What you have to do
Restate word for word the entries below, starting at the line with "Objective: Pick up" and ending at the line with "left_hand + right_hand". Keep both end lines and omit the pictures.

• • • •

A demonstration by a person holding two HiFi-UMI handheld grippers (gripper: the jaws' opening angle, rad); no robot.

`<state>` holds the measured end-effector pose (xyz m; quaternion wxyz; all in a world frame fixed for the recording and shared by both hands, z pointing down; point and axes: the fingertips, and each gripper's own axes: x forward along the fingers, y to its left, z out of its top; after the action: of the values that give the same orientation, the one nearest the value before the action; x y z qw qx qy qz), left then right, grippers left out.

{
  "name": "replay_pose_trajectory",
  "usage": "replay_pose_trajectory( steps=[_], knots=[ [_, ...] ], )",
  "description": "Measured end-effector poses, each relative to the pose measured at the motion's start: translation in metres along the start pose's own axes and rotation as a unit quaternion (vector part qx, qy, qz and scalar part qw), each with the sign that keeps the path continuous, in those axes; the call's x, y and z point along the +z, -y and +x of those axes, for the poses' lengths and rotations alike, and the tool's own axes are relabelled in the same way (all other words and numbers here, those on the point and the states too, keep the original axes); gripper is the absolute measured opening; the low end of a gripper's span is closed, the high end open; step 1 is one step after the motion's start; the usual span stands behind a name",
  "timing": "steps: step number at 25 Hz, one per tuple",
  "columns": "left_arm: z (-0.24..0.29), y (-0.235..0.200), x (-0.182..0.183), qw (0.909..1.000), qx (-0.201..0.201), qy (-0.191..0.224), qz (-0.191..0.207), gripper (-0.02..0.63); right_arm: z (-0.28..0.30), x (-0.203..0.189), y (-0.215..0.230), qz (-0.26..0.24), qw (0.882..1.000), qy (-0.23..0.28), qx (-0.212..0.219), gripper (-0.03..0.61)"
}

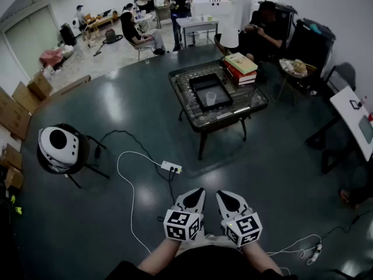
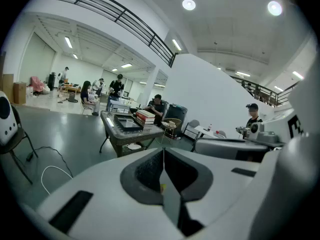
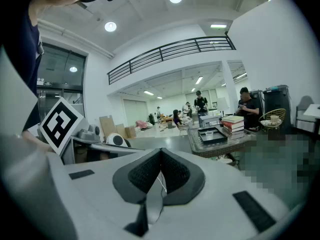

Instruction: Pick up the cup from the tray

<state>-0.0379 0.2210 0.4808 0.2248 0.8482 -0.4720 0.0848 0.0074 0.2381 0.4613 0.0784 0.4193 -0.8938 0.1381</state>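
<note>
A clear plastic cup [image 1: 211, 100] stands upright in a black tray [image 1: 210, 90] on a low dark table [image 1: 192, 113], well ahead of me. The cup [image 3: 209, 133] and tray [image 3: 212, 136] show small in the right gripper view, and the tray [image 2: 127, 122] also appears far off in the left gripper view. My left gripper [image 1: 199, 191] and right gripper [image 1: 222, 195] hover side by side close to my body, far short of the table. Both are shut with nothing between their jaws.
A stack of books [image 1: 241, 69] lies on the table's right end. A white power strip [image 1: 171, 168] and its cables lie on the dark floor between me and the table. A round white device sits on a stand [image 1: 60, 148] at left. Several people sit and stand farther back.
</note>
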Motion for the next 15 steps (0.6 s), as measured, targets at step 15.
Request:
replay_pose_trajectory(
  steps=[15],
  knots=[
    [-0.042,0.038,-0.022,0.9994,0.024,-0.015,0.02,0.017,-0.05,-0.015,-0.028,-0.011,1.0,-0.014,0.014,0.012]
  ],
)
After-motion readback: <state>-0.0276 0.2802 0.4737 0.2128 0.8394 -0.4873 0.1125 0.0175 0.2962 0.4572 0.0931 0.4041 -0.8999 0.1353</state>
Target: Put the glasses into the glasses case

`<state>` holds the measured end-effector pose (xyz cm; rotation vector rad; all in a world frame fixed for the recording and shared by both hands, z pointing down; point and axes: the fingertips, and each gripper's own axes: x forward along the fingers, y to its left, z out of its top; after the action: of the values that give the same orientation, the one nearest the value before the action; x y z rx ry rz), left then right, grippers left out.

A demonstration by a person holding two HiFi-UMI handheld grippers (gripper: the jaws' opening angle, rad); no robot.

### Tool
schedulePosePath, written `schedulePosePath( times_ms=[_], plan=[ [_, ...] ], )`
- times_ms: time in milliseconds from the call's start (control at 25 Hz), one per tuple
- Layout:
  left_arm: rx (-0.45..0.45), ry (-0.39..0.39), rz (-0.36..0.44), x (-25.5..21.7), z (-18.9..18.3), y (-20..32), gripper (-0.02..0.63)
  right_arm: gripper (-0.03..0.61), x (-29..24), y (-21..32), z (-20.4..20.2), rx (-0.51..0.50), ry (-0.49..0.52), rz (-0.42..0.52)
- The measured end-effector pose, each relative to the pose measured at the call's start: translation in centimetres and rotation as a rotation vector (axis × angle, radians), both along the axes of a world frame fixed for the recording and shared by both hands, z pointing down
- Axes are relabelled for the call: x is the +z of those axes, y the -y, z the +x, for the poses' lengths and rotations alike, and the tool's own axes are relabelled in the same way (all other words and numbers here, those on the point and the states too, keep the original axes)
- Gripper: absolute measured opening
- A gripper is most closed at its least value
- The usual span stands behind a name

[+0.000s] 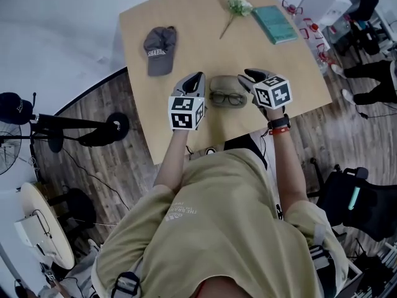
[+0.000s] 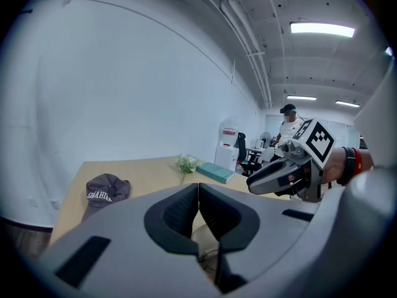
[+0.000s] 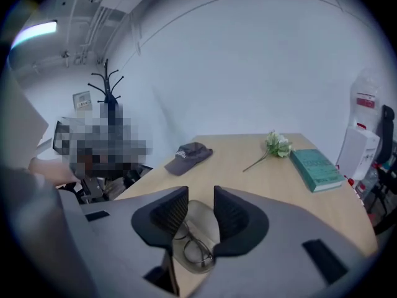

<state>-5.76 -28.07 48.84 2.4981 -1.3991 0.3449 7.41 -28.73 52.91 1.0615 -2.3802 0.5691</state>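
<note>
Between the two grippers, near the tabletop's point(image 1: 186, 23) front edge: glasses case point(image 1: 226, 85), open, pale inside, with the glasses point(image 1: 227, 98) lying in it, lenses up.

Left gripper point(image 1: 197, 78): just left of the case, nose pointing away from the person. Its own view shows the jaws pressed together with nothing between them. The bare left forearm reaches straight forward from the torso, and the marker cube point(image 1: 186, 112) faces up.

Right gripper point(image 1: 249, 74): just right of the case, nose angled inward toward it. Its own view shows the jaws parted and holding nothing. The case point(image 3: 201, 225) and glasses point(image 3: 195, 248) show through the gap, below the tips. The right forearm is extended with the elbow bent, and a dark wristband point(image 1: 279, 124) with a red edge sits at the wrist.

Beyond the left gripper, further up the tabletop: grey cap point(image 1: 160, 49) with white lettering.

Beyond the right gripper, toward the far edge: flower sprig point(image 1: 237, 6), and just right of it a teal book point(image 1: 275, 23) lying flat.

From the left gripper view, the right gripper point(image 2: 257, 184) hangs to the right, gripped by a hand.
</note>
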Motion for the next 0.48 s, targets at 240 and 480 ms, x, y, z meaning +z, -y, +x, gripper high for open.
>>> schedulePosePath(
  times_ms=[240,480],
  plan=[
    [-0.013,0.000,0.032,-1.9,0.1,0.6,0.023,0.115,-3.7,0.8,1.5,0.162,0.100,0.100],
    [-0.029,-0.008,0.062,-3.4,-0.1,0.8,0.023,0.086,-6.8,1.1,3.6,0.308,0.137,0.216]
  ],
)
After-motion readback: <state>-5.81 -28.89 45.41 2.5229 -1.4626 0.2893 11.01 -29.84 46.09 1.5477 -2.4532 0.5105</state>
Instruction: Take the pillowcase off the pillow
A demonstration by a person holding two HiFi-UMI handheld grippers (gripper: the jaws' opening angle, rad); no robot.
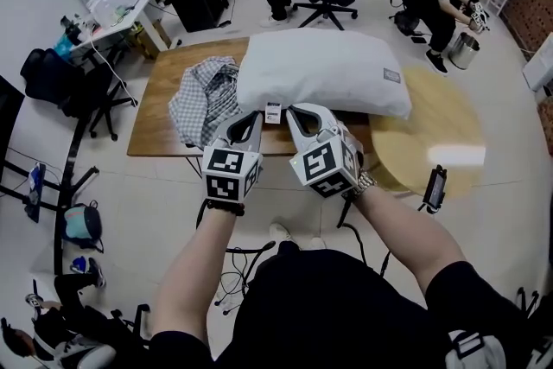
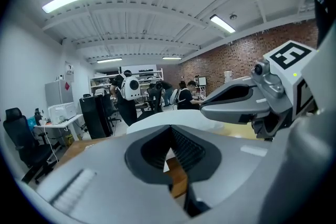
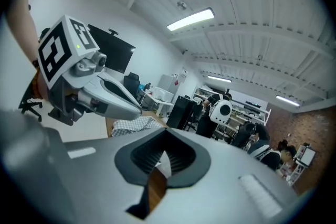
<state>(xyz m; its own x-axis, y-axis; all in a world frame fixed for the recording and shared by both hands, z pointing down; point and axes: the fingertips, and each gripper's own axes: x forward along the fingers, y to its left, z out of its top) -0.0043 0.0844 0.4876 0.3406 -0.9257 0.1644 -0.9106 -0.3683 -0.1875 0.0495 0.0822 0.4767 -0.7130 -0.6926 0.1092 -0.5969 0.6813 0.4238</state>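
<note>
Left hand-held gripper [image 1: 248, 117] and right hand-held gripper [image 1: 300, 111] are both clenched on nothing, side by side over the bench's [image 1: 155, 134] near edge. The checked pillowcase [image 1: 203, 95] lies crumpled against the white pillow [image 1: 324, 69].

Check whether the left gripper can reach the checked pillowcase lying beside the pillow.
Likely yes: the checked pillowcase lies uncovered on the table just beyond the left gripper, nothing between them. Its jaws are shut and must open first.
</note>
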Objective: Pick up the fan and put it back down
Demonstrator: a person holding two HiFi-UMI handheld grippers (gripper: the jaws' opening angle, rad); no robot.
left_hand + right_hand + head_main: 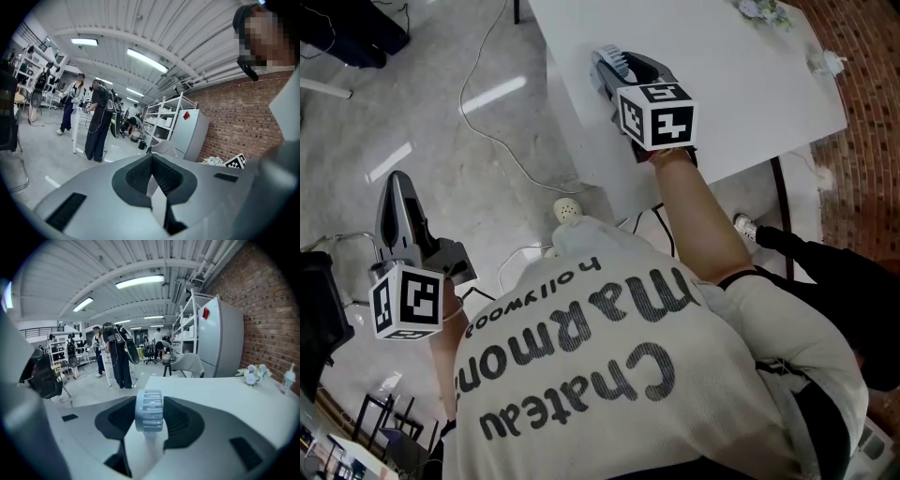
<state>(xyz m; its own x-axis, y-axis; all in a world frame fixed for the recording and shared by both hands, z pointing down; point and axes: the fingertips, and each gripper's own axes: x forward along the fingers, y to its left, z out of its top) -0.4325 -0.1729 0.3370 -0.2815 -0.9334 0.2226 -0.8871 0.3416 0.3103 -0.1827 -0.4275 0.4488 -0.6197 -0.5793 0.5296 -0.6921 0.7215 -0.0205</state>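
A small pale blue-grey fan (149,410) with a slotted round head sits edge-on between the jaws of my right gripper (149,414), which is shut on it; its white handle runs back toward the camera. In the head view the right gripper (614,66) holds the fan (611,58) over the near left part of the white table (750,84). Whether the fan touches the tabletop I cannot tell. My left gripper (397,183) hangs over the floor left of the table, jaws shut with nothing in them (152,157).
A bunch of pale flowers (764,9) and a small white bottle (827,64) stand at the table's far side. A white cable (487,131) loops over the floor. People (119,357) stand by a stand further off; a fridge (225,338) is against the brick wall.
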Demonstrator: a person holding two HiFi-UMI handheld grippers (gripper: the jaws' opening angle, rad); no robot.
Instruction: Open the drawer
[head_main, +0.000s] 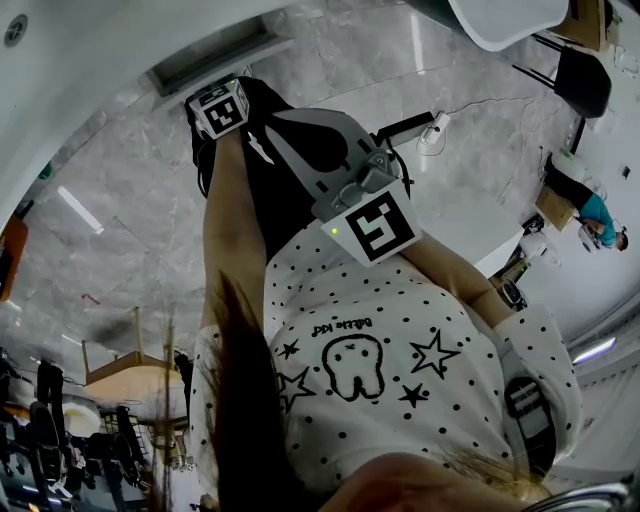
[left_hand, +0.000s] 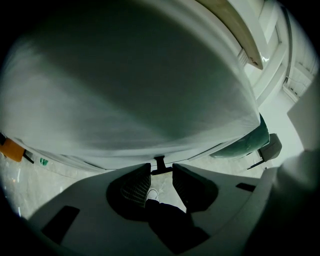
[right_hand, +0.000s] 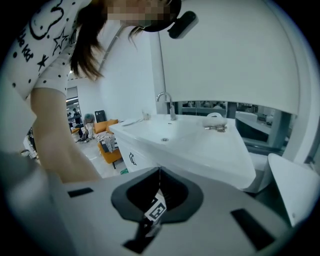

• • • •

Completed exercise
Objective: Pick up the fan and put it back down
Demonstrator: a person holding two HiFi-UMI handheld grippers (gripper: the jaws' opening angle, rad); no robot.
left_hand + right_hand + head_main: 

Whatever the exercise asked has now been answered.